The guilty displeasures of parenthood

Among the many things I’ve learned about myself since having children, one of them is this: I do not like playing Paw Patrol. There. I said it. I will build train tracks, use my sock as a puppet, even turn our living room into a fort, but for some reason playing Paw Patrol makes me want to dive into the netherworld of mysterious grossness that exists under our couch.

Of course, I instantly feel like an asshole for saying that. I’m thinking someday my son is going to read this and think, “WHAT? My own mother didn’t like to play my favourite game?! Call my therapist!” Judah, if you are reading this, I love playing with you, dude, I’m just too old for these bootcamp-like military races around the first floor. You will cry at the sight of a scratch you got five days ago yet somehow you can slam your knees into hardwood a million times without flinching once.

I feel this is a giant red X in the cons column of my current parenting style. Were I to get a report card from the boy, Paw Patrol play would likely be my weakest subject, possibly even lower than meal preparation:

Alison actively skirts my direction around Adventure Bay and consistently offers me plates of unwanted vegetables instead of the macaroni cheese or rabaloli I so politely request.

I know I’m not alone. I was talking to a friend this morning as we dropped our kids off for their weekly meeting at the day home, also known as the time I try to get a week’s worth of shit done in less than three hours. We were talking about how wonderful the day home lady is with the kids. She does crafts, takes them outside on adventures or picnics, lets them leave their toys all over the place. This week, for some reason, she has an Ikea mattress out in the middle of the living room floor. The kids have been using it to jump or roll or do whatever little kids will do with such things.
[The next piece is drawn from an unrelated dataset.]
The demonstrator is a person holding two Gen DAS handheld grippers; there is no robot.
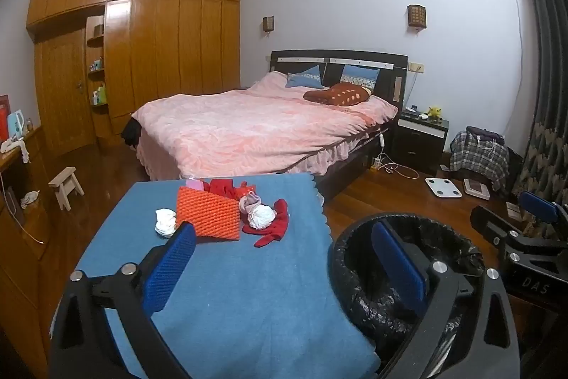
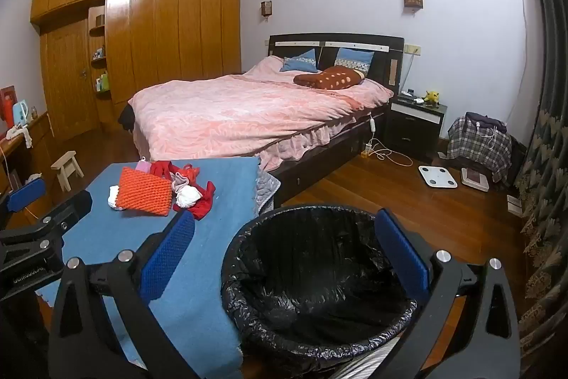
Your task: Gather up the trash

She just has fun with them, seemingly without another care in the world, even though she has a lot on her plate. And we aren’t sure how she does it.

“I hate playing Lego,” my friend said with a sigh. “Sean’s way better at it than I am. He’s the fun one.”

I feel you, sister. I think we all do. Luke is somehow always able to find a way to make daily challenges with kids into something fun. Judah doesn’t want to get dressed so Luke turns it into a contest to see who can get dressed first, making sure to accidentally put his sock on his ear, or something equally silly. Ellie is being grumpy so he does an exaggerated grumpy face back and tells her not to laugh. Me, I just get exasperated.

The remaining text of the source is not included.